→ What is required
Starting with the line that has "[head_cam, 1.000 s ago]" and finishing with the line that has "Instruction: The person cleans", set down each line below exactly. Pictures are not copied.
──────────
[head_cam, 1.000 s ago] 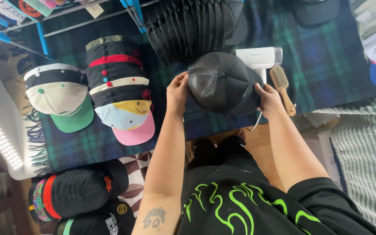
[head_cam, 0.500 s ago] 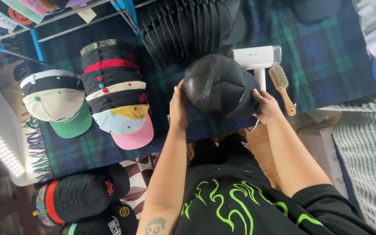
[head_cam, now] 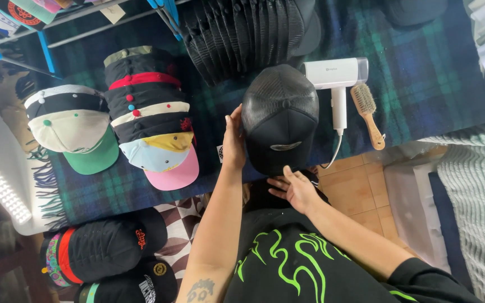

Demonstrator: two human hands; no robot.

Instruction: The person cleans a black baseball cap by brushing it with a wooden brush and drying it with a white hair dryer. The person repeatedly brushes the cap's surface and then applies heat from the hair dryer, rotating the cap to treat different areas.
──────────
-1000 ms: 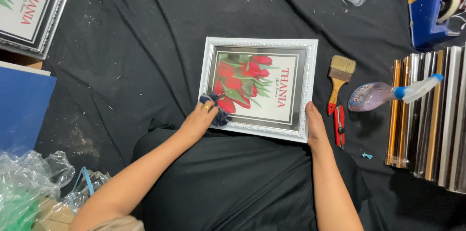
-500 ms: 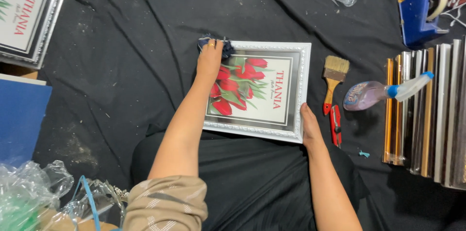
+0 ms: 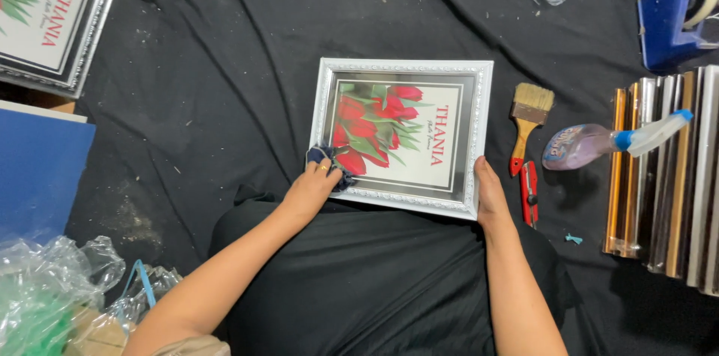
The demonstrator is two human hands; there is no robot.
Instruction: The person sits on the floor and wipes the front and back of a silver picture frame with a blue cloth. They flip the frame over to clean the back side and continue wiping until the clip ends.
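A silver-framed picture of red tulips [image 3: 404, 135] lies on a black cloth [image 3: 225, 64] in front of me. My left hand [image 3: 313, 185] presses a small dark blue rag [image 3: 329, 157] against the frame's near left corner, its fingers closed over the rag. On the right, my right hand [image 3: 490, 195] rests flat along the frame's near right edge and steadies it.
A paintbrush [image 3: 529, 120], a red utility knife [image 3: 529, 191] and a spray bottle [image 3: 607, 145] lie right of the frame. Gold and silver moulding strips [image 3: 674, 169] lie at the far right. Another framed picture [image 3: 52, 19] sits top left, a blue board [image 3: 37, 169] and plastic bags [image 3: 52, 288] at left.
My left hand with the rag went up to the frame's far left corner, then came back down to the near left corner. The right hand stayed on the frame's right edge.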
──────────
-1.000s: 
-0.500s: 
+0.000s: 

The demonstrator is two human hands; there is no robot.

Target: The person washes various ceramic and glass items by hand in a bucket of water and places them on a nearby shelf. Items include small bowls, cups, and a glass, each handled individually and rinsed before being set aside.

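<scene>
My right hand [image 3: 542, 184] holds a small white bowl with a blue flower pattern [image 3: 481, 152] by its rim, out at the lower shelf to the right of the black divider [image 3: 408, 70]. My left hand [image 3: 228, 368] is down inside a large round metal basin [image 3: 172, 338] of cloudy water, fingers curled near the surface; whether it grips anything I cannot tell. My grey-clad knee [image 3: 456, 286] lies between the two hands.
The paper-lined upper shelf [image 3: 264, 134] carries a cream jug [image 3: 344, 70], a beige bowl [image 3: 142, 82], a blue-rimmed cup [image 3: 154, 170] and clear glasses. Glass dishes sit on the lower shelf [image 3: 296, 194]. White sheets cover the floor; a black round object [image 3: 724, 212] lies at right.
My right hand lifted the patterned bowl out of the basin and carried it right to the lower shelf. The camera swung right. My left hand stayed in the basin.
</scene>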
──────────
→ Expected answer
[head_cam, 1.000 s ago] 
[head_cam, 0.500 s ago] 
[head_cam, now] 

Demonstrator: two human hands; no robot.

Instruction: The person cleans a black baseball cap by brushing it with a wooden brush and drying it with a white hair dryer. The person repeatedly brushes the cap's surface and then applies heat from the hair dryer, rotating the cap to treat different areas.

The answer given above is complete as it stands.